HRT Trains AI Models on Trading Data
The quant firm has developed transformer-based models using decades of market microstructure data.
Hey, it’s Matt. Welcome back to AI Street. This week:
HRT on Building “Foundation Models for Automated Trading”
Top Papers on AI in Finance Q4 2025: SSRN
JPMorgan’s Dimon: banks must invest in AI or get left behind. + More News
Hudson River Trading is building foundation-style models trained on decades of global market data, applying techniques similar to those used in frontier language models for automated trading.

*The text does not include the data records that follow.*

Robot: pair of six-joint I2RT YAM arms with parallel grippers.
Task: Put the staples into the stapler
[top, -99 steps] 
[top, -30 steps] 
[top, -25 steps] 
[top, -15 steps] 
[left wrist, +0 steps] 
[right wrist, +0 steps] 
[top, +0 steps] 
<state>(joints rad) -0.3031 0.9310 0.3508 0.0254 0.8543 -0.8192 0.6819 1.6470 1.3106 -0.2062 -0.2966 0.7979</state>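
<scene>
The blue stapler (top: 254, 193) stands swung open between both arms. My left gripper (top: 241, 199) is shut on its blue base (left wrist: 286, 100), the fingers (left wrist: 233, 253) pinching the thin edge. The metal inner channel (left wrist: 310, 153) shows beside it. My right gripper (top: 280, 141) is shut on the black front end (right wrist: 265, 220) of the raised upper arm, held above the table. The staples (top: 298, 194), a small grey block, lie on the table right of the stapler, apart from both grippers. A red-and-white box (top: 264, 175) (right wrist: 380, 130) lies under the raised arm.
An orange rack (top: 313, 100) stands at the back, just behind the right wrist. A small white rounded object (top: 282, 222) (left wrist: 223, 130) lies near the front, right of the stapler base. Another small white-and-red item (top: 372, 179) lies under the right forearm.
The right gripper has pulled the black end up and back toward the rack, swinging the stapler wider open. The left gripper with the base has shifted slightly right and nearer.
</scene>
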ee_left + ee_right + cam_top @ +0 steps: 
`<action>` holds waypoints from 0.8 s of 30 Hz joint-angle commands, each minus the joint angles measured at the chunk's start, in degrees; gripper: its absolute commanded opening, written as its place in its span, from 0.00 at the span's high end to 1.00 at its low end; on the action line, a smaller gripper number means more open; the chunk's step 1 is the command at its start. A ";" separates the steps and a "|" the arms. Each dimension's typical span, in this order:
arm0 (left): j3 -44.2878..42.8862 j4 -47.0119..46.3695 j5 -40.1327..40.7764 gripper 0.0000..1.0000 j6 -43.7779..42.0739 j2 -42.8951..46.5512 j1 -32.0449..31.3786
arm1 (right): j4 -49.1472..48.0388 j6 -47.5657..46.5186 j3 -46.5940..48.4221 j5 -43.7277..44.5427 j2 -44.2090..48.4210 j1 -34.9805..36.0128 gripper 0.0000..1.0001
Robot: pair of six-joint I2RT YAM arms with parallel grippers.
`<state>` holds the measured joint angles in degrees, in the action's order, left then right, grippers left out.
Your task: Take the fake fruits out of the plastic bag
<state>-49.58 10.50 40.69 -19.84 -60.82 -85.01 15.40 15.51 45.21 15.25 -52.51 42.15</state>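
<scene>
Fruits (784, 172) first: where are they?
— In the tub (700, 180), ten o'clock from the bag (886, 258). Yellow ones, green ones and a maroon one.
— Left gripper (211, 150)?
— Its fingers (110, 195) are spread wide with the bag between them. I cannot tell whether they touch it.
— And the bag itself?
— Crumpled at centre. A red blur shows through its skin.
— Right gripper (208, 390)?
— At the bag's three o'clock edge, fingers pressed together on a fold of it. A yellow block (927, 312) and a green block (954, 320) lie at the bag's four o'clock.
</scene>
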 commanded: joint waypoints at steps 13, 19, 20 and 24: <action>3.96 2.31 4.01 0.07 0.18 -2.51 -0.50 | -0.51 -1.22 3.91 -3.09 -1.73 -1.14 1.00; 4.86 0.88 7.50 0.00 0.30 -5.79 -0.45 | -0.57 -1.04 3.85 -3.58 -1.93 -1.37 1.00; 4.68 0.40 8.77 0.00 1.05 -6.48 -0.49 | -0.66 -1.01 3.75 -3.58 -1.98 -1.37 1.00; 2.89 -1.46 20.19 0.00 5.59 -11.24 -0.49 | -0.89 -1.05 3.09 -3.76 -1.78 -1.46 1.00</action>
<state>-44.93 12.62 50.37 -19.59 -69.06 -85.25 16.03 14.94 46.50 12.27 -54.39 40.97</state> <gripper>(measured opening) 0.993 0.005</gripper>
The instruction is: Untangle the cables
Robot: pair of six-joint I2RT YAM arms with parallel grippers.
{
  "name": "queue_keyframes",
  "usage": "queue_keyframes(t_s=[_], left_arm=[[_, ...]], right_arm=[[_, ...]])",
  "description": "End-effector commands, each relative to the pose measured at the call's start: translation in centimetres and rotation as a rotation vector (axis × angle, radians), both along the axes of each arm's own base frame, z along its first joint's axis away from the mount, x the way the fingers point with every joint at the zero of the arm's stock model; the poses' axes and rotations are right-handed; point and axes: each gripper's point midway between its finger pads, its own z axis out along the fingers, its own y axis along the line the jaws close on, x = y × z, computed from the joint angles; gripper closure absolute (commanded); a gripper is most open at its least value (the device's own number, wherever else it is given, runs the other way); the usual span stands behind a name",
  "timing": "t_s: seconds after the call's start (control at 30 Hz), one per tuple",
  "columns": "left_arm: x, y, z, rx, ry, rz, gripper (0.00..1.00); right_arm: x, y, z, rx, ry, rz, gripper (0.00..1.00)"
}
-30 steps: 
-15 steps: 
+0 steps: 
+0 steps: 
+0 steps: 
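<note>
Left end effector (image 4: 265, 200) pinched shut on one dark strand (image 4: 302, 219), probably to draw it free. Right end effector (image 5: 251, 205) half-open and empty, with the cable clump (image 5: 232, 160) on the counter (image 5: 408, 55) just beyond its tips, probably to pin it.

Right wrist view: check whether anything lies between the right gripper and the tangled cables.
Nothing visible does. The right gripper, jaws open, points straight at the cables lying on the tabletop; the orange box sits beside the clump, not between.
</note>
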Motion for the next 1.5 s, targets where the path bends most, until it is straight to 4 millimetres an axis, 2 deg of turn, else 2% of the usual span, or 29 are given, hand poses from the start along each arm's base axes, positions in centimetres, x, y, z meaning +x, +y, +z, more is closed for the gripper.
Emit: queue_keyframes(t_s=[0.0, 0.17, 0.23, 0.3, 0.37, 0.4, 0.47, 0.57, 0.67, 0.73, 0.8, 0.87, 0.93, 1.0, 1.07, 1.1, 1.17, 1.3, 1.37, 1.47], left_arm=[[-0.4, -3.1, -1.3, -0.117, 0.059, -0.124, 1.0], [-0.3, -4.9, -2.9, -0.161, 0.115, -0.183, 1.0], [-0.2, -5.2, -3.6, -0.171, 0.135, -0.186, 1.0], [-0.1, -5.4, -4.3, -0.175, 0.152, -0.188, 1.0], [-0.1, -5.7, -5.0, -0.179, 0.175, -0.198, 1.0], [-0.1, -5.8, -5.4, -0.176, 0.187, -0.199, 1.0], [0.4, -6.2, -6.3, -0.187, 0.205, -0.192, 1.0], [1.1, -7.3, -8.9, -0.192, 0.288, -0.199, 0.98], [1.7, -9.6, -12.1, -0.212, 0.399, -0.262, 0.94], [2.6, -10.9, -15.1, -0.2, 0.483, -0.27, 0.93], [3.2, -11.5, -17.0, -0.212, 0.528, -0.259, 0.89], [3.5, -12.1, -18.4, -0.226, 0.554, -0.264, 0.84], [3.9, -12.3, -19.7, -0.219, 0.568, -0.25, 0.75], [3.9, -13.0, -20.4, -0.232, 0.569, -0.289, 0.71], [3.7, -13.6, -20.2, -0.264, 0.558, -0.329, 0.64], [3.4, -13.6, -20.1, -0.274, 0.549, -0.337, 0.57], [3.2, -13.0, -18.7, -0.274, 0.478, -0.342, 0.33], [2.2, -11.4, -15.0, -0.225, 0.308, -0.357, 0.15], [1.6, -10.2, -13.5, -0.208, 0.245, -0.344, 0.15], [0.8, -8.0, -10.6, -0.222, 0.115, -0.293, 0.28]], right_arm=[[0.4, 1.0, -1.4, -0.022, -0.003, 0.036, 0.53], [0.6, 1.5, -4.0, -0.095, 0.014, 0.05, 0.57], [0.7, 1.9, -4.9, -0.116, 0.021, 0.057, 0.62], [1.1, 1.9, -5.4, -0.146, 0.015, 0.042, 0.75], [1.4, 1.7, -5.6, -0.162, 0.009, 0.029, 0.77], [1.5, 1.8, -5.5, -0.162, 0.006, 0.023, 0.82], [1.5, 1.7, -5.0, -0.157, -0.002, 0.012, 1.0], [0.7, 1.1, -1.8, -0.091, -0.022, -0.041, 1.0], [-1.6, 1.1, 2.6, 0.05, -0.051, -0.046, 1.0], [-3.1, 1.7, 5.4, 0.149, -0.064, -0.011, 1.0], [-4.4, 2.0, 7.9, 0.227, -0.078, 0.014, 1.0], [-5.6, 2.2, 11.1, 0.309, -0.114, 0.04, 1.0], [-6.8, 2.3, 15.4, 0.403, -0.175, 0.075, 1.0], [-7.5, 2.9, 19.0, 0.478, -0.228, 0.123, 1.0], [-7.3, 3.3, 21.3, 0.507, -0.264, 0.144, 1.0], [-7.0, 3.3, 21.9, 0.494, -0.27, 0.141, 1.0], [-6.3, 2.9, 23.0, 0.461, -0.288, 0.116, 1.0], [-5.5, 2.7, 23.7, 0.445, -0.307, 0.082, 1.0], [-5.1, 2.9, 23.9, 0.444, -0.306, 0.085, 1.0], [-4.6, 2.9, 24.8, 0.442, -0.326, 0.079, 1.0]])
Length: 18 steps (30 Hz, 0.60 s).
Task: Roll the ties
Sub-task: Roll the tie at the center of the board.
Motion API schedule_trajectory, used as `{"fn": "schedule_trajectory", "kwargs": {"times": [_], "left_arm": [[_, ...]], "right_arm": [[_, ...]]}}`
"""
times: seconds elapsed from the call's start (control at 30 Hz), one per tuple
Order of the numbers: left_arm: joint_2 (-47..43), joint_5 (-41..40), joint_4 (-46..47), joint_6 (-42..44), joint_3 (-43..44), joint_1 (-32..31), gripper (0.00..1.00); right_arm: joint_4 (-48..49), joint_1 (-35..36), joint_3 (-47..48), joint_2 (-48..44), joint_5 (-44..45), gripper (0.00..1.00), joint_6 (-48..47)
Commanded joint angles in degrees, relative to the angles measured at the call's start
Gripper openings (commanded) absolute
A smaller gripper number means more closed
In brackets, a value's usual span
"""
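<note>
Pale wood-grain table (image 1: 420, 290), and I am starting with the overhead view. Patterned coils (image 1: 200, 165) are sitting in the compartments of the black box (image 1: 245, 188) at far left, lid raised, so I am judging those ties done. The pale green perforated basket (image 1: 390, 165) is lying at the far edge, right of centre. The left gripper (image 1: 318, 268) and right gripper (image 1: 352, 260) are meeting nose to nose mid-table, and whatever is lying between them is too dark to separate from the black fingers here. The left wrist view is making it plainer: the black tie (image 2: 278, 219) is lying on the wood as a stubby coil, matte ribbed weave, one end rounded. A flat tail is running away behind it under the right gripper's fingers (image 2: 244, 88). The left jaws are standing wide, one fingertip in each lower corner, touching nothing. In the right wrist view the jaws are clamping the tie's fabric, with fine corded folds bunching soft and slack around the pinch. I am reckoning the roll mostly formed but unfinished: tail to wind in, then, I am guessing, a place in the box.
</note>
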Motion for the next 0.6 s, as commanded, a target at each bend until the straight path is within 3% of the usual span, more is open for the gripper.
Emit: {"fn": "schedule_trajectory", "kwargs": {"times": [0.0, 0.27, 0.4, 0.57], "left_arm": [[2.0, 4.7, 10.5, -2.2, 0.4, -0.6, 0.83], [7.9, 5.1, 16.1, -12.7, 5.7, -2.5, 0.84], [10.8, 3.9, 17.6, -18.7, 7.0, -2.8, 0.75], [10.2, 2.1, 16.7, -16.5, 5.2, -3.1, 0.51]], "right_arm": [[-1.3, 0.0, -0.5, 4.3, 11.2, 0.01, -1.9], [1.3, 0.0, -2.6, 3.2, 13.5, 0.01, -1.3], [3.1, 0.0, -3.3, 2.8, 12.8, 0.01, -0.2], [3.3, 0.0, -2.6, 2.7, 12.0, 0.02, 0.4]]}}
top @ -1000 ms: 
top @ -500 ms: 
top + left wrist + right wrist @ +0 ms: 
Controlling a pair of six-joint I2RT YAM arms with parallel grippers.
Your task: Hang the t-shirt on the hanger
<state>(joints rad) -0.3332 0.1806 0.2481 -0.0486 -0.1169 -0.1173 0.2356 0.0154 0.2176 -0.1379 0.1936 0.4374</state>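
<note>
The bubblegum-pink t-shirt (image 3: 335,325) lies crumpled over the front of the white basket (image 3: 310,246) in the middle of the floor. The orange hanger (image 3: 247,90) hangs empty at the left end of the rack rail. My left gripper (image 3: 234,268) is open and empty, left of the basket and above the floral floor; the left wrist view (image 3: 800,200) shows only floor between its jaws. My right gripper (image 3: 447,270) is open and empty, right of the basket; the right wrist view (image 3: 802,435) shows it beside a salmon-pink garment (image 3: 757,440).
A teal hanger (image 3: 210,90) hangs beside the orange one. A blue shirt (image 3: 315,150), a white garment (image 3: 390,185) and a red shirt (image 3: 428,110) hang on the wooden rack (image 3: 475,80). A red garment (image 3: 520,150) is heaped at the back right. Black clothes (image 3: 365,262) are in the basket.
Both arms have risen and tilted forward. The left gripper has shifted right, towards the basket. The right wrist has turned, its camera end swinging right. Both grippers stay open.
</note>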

The firm is training these models on more than two decades of data spanning equities, futures, and cryptocurrencies, totaling over 100 terabytes. That translates into “something like trillions of tokens, in the same realm as what you train frontier language models on,” said Marc Khoury, a researcher on HRT’s AI team, speaking at an academic conference.
At a high level, HRT’s goal is to model markets as sequences of interactions. Electronic markets generate detailed streams of activity, including full limit order books, executed trades, and order-level events such as placements, cancellations, and fills. According to Khoury, much of the predictive signal lies in how these sequences evolve over time, especially during fast-moving conditions.
(We’ve previously discussed how training transformers on specific domains — the weather, payments, grocery store sales — have shown promising results.)
Khoury showed charts indicating that more data boosted the model’s predictive performance. “As I increase the model size, the model continues to improve,” Khoury said, adding that the pattern mirrors what researchers see when scaling large language models.
To train a transformer model on markets, trade data has to be converted into tokens. In language models, tokenization typically breaks text into subword pieces. See the below example from OpenAI’s tokenizer:
In market data, tokenization means mapping events into discrete units a model can learn from. One approach groups events into fixed time intervals, such as one-minute windows. Another bundles a fixed number of events together. HRT described both as active design choices, each with tradeoffs for model performance and cost.
“Language modeling people would call this tokenization,” Khoury said. In this context, each token represents a unit of market activity rather than a word. The goal is to preserve market structure while keeping training and inference computationally feasible.
For more background on tokenization of market data, check out my chat with Juho Kanniainen, a professor at Tampere University’s Data Science Research Centre, on treating limit order books as “language” here.
Transformer models offer one way to address this problem. Because they are designed to process long sequences of diverse events, transformers can adapt to changing conditions without relying entirely on fixed, hand-engineered features.
Training models at this scale requires substantial infrastructure. Khoury did not disclose how many GPUs the firm operates, but he said HRT runs its own state-of-the-art data center and that at one point, the firm’s hardware purchases were large enough that he joked it “bottlenecked” GPU deliveries on the U.S. East Coast.
The research effort comes as HRT posts record results. Bloomberg reported that the firm generated an estimated $12.3 billion in net trading revenue in 2025. The company has also been expanding beyond high-speed trading into longer-horizon strategies, while continuing to invest heavily in artificial intelligence and data-driven trading models. The firm accounts for roughly 10 percent of U.S. equity trading volume.
An HRT spokesperson declined to comment on the firm’s AI training efforts.